Nvidia a annoncé mardi avoir conclu un accord pluriannuel pour vendre à Meta Platforms des millions de ses puces d'intelligence artificielle actuelles et futures, incluant des unités centrales de traitement (CPU) qui entrent en concurrence avec les produits d'Intel et d'Advanced Micro Devices.

Nvidia n'a pas précisé la valeur de l'accord, mais a indiqué qu'il englobe ses puces Blackwell actuelles ainsi que ses futures puces d'IA Rubin. L'accord comprend également des installations indépendantes de ses processeurs centraux Grace et Vera.

Nvidia a introduit ces processeurs centraux, basés sur la technologie d'Arm Holdings, en tant que compléments à ses puces d'IA dès 2023. Mais l'annonce de mardi montre que Nvidia entend promouvoir ces puces pour des domaines émergents comme l'exécution d'agents d'IA, ainsi que sur des marchés de processeurs utilisés pour des tâches techniques courantes telles que la gestion de bases de données.

L'annonce de Nvidia intervient également alors que Meta développe ses propres puces d'IA et discute avec Google de l'utilisation des puces Tensor Processing Unit (TPU) de ce dernier pour ses travaux en intelligence artificielle.

Ian Buck, directeur général de l'unité hyperscale et calcul haute performance de Nvidia, a indiqué que les processeurs centraux Grace de Nvidia ont démontré leur capacité à consommer deux fois moins d'énergie pour certaines tâches courantes comme l'exécution de bases de données, avec des gains supplémentaires attendus pour la prochaine génération, Vera.

« En fait, cela poursuit cette trajectoire et en fait un excellent CPU exclusivement pour les centres de données, idéal pour les opérations de traitement de données intensives en arrière-plan », a déclaré Buck. « Meta a déjà eu l'occasion de tester Vera et d'exécuter certains de ces workloads. Les résultats sont très prometteurs. »

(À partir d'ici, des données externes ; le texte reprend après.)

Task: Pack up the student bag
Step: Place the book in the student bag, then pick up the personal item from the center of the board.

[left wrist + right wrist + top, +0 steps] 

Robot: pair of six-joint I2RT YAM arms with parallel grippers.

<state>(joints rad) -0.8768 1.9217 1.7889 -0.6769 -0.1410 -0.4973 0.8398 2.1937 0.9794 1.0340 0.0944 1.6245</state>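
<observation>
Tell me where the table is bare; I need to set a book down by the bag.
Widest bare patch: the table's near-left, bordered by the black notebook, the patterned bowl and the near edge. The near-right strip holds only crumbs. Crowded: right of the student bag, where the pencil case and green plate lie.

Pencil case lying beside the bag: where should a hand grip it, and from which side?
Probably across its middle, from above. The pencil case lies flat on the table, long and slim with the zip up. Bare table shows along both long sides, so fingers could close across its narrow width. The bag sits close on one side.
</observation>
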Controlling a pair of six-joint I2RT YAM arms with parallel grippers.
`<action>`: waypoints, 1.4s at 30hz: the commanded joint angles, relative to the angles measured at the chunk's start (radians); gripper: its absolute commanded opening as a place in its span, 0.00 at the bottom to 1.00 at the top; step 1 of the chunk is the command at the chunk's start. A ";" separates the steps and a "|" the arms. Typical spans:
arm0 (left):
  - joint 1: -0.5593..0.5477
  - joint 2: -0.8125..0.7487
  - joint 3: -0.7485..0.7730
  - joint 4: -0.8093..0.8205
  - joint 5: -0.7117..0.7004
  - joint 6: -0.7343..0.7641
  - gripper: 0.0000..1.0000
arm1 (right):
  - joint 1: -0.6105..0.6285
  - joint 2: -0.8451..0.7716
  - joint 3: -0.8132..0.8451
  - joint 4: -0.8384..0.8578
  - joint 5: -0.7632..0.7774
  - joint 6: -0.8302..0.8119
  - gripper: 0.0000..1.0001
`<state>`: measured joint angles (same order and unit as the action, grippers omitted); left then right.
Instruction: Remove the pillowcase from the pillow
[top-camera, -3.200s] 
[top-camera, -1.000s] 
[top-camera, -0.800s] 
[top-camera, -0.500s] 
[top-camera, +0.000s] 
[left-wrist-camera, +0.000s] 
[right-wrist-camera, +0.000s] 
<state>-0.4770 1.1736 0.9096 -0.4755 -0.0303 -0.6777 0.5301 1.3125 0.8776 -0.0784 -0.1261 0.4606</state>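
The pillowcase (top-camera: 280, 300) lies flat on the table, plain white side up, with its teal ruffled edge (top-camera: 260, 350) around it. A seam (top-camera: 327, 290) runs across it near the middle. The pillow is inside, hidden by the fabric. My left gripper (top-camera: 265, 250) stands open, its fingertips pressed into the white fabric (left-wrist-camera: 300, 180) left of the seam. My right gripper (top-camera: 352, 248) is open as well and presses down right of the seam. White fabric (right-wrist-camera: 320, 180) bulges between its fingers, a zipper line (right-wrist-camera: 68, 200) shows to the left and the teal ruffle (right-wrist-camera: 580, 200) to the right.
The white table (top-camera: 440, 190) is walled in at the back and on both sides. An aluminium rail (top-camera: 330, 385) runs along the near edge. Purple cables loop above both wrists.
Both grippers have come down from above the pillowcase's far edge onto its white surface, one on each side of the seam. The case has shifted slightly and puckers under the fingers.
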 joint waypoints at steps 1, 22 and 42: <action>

Bien que Nvidia n'ait jamais dévoilé le montant de ses ventes à Meta, il est largement admis que Meta fait partie des quatre clients ayant représenté 61 % de son chiffre d'affaires lors du dernier trimestre fiscal. Moorhead estime que Nvidia a probablement mis en avant cet accord pour montrer qu'elle conserve un volume d'activité important avec Meta et gagne du terrain avec ses processeurs centraux.